Microsoft is being smart about ChatGPT. It has recognised the invaluable potential of this technology, but it’s being cautious with how it incorporates it into its products. This is a wise approach, writes Howard Yu
ChatGPT is not ready yet. A major problem with it – and with other large-language models – is that they are often inaccurate or don’t properly cite information sources.
Microsoft hoped to circumvent these limitations when it integrated the AI chatbot into Bing, combining OpenAI’s language abilities with Bing’s search function using a tool known as Prometheus. In a nutshell, this technology applies users’ requests, pulling out search terms to run them through Bing’s search index. Then, it combines the results with the language model to create an answer. That is how Bing types out a response in full sentences, annotated with links to the websites from which it is retrieving information.
Issues persisted during early trials. People who had enrolled noticed the new Bing would give irrelevant background information or go on seemingly random tangents, and sometimes come across as excessively aggressive.
But then, what alternative does Microsoft have? The product is still far from satisfactory, but it is a much smarter tool than anything we have seen in spellcheck or Grammarly. The only way to improve further is to get users to use it more, maintaining an open approach. Microsoft has chosen a relatively low-risk area for experimentation: Internet search. It deployed ChatGPT among a selected population to play with it at home. Wisely, Microsoft did not try and implement its use in hospitals for doctors and clinicians to use professionally, which is what IBM Watson once attempted.

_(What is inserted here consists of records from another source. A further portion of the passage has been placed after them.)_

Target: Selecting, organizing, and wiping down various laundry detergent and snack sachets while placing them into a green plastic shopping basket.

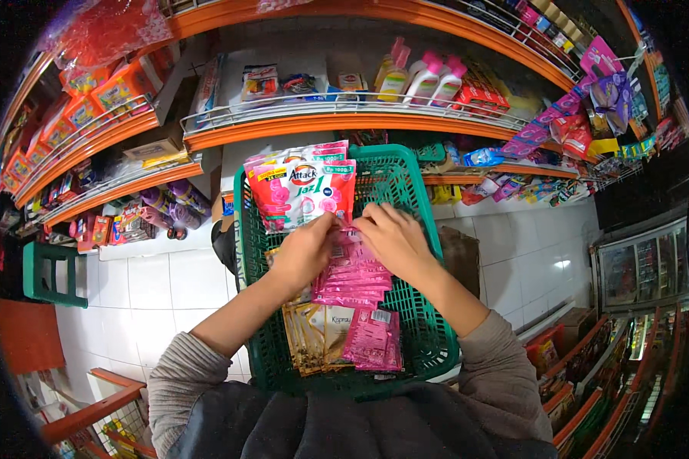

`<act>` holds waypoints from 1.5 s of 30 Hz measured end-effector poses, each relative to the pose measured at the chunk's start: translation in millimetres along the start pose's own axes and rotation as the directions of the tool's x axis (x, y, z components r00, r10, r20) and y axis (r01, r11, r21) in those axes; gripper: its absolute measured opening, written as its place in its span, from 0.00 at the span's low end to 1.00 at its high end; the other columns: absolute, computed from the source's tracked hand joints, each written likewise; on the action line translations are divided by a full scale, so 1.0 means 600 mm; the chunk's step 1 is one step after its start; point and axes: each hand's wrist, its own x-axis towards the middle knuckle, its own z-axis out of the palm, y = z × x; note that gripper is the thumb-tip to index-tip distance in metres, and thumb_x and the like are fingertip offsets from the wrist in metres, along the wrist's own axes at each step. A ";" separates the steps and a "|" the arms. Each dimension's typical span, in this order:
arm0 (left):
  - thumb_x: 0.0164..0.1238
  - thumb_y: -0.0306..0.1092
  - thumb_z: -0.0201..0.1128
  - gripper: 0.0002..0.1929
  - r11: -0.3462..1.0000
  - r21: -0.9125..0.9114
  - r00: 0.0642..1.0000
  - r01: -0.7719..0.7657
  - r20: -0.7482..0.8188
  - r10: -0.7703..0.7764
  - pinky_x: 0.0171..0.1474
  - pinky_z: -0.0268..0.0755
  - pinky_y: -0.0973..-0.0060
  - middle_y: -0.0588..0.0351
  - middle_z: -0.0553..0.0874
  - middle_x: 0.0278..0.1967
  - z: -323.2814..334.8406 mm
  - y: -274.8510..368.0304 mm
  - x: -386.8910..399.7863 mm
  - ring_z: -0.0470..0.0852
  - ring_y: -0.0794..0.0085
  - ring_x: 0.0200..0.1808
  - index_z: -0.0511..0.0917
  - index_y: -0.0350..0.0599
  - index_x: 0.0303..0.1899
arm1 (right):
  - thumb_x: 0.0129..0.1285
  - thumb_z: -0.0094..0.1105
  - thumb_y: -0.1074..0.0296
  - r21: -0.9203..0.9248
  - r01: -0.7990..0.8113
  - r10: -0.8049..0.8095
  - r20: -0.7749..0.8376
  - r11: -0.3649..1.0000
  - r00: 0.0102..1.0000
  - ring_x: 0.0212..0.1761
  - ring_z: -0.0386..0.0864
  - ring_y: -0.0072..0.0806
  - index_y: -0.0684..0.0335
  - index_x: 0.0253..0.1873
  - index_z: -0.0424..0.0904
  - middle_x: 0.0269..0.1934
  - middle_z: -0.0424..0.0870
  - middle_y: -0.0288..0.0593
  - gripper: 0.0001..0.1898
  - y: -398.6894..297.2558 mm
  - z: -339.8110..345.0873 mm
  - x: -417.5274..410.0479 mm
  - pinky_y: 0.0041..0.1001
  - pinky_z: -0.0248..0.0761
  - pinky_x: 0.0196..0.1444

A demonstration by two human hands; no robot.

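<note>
A green plastic shopping basket is in front of my body. My left hand and my right hand meet over it, fingertips pinching the upper end of a pink sachet strip. The strip hangs in overlapping folds below my fingers. Beyond my left hand, large red-and-white Attack detergent packs lean against the basket's far left corner. Gold Kispray sachets lie at the near end, partly covered by more pink sachets. My fingers hide the exact grip point.
Orange-edged store shelves with wire rails curve around the far side, holding pink-capped bottles and orange packs. Hanging sachet strips project at the right. A green plastic stool stands left on the white tiled floor.
</note>
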 end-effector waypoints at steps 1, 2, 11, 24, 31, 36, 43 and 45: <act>0.59 0.22 0.56 0.15 0.997 0.044 0.998 0.059 0.032 -0.060 0.48 0.71 0.71 0.47 0.76 0.45 -0.004 0.009 0.001 0.78 0.62 0.46 0.65 0.39 0.47 | 0.54 0.57 0.68 -0.010 0.016 -0.017 -0.022 1.000 1.000 0.40 0.73 0.30 0.59 0.40 0.77 0.31 0.72 0.36 0.08 0.008 -0.006 -0.002 0.29 0.71 0.32; 0.59 0.22 0.56 0.15 0.997 0.050 0.998 0.061 0.028 -0.063 0.48 0.71 0.71 0.47 0.76 0.45 -0.004 0.005 0.001 0.78 0.62 0.46 0.65 0.39 0.47 | 0.54 0.57 0.68 -0.014 0.042 -0.042 -0.046 0.999 0.998 0.40 0.72 0.31 0.60 0.39 0.78 0.31 0.72 0.37 0.08 0.008 -0.013 0.002 0.28 0.69 0.31; 0.52 0.30 0.67 0.35 0.894 -0.413 0.982 -0.173 -0.146 0.122 0.60 0.59 0.69 0.47 0.68 0.55 -0.012 0.027 0.005 0.68 0.62 0.57 0.56 0.42 0.60 | 0.59 0.55 0.78 0.955 -0.205 0.263 0.146 0.213 0.954 0.41 0.73 0.17 0.65 0.44 0.73 0.38 0.75 0.30 0.08 0.032 -0.003 -0.003 0.19 0.67 0.45; 0.52 0.25 0.56 0.17 0.667 0.654 0.930 -0.357 0.183 0.318 0.26 0.76 0.67 0.49 0.78 0.35 0.015 0.012 0.047 0.83 0.59 0.28 0.67 0.43 0.45 | 0.55 0.47 0.80 0.848 -0.098 0.425 -0.157 0.520 0.891 0.48 0.71 0.23 0.62 0.52 0.69 0.50 0.71 0.38 0.18 0.051 0.019 -0.016 0.20 0.64 0.45; 0.58 0.34 0.57 0.16 0.822 0.509 0.921 -0.256 0.387 0.047 0.30 0.75 0.60 0.42 0.81 0.32 -0.005 -0.008 0.076 0.82 0.52 0.32 0.69 0.38 0.46 | 0.57 0.58 0.68 0.545 -0.100 0.089 0.047 0.832 0.995 0.50 0.72 0.43 0.60 0.52 0.70 0.48 0.73 0.46 0.17 0.020 0.002 -0.021 0.35 0.67 0.50; 0.59 0.36 0.59 0.19 0.960 0.101 0.897 -0.261 0.392 0.203 0.44 0.71 0.62 0.42 0.81 0.40 -0.040 -0.027 0.075 0.79 0.51 0.43 0.69 0.38 0.50 | 0.59 0.55 0.68 0.485 -0.280 0.220 0.178 0.828 0.959 0.44 0.75 0.45 0.63 0.49 0.73 0.42 0.77 0.50 0.14 0.034 0.016 -0.021 0.34 0.69 0.47; 0.63 0.27 0.53 0.14 0.996 -0.006 0.977 -0.084 0.198 0.084 0.46 0.70 0.68 0.45 0.80 0.44 -0.045 -0.043 0.059 0.80 0.57 0.46 0.71 0.38 0.50 | 0.58 0.52 0.74 0.395 -0.177 0.206 -0.032 0.901 0.978 0.42 0.74 0.43 0.67 0.46 0.75 0.41 0.76 0.48 0.11 0.044 0.036 -0.013 0.33 0.70 0.44; 0.63 0.29 0.53 0.14 0.969 -0.106 0.974 -0.223 0.007 0.225 0.46 0.71 0.67 0.45 0.80 0.43 -0.039 -0.036 0.057 0.79 0.54 0.44 0.72 0.42 0.50 | 0.58 0.51 0.76 0.225 -0.121 0.158 -0.154 0.967 0.975 0.44 0.73 0.41 0.65 0.48 0.75 0.43 0.75 0.46 0.12 0.038 0.032 -0.012 0.33 0.69 0.45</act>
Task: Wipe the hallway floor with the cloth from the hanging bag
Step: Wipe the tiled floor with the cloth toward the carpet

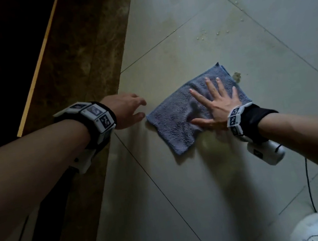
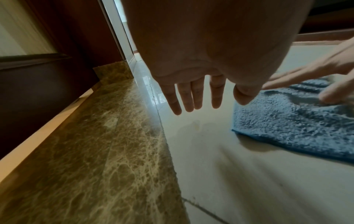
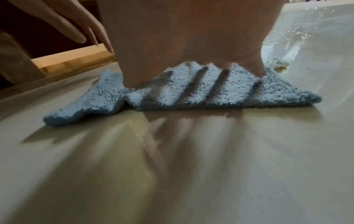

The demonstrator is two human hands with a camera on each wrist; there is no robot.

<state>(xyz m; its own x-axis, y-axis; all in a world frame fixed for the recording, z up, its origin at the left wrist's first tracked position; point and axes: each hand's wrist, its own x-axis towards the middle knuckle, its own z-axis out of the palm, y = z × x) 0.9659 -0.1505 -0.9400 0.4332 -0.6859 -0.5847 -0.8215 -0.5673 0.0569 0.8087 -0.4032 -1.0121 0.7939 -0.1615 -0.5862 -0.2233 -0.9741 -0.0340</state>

In February 2011, IBM made a lasting impression on the American public when its supercomputer, Watson, beat two human contestants in the popular game show Jeopardy!.
To achieve victory against the human players, the computer had to be able to rapidly search, generate hypotheses, analyse, and rank possible answers. Deploying this technology to the real world appeared to be a logical extension. In March 2012, Memorial Sloan-Kettering Cancer Center (MSKCC) in New York and IBM announced their collaboration to develop a decision-support tool that would help physicians recommend cancer diagnostics and treatments to patients.
On the eve of the second anniversary of this partnership, the first Watson-based commercial program was launched: “Interactive Care Insights for Oncology.” By that time, Watson had been presented with 25,000 test-case scenarios, 1,500 real-life cases, 605,000 pieces of medical evidence and two million pages of text.
With great fanfare, the whole thing quickly came crashing down. Difficulties soon became apparent. The oncologists, having seen Watson’s “Jeopardy!” performance, assumed it was an answering machine. The IBM technologists were frustrated by the complexity, messiness, and gaps in the genetic data.
It wasn’t for lack of warning. Martin Kohn, who had worked for IBM Research, recalls recommending that Watson be used only for things that it would definitely be good at, such as knowing if a person would have a bad reaction to a drug. He suggested taking smaller steps first, not making a giant leap straight away. His advice was roundly ignored by the business executives, eager to “go big” and be at the forefront of innovation.
Watson stands out as a sobering example of the pitfalls of technological hype and hubris around AI, making Microsoft’s decision to envelope ChatGPT into Bing even more prescient.
There is no doubt about what Microsoft seeks to achieve long term: embed AI into every one of its products. The millions of dollars invested in OpenAI will serve to get exclusive access to the emerging technology and breathe new life into its entire product offering.
This presents a dilemma: How to get quick feedback on a product that isn’t ready to be widely rolled out to a mass market yet? Microsoft has taken the initial step in a likely long journey. By deploying ChatGPT into Bing first, the business has shown the wisdom of starting small, while never losing sight of the bigger picture.